- **Task to carry out**:
Your answer should consist of each line from the data below that contains "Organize".

[Stored dataset items]
□ □ □ □ □

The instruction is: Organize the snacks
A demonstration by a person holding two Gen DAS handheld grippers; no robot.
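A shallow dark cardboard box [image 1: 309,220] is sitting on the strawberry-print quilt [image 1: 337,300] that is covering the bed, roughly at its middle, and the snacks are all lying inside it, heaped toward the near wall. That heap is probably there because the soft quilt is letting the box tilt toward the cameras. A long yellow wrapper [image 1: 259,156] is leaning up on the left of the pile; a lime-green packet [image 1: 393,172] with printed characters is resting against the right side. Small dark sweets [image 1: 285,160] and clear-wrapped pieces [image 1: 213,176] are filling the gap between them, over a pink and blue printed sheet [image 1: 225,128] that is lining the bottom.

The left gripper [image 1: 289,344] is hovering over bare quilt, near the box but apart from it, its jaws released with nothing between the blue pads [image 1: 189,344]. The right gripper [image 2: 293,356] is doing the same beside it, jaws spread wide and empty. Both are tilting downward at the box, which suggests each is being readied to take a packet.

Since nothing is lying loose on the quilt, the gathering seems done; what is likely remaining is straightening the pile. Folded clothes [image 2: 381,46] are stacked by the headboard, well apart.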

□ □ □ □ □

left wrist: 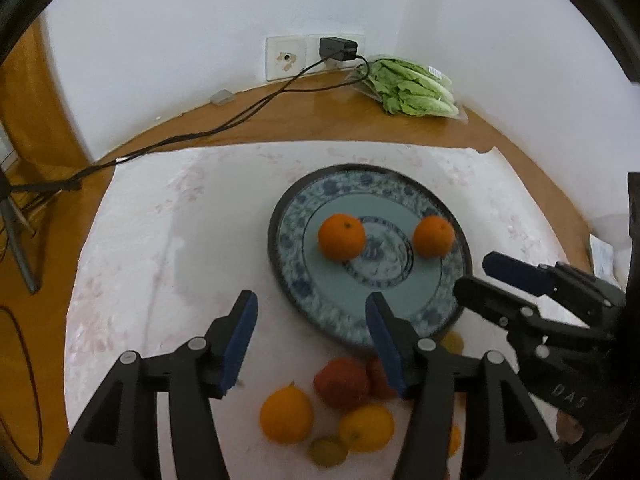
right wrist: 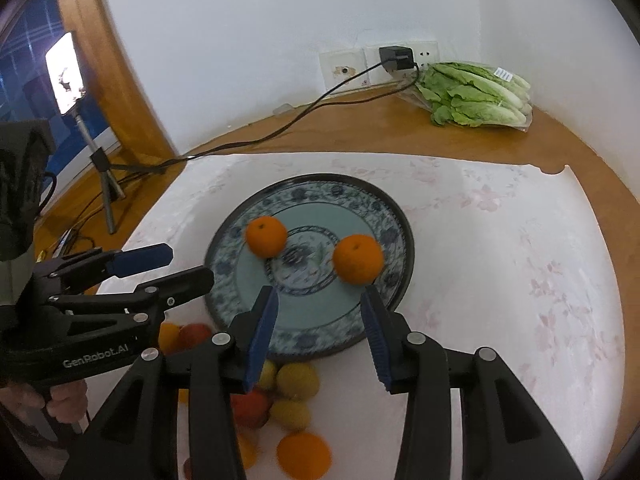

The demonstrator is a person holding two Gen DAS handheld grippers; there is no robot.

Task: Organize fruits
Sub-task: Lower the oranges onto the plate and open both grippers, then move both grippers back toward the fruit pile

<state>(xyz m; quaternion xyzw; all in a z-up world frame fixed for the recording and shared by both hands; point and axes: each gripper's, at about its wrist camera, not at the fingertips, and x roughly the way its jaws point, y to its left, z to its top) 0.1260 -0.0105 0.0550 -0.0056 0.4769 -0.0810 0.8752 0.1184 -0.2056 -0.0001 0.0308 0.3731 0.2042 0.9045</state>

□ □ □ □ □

- **Output for this task**:
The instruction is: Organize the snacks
Task: Organize fruits

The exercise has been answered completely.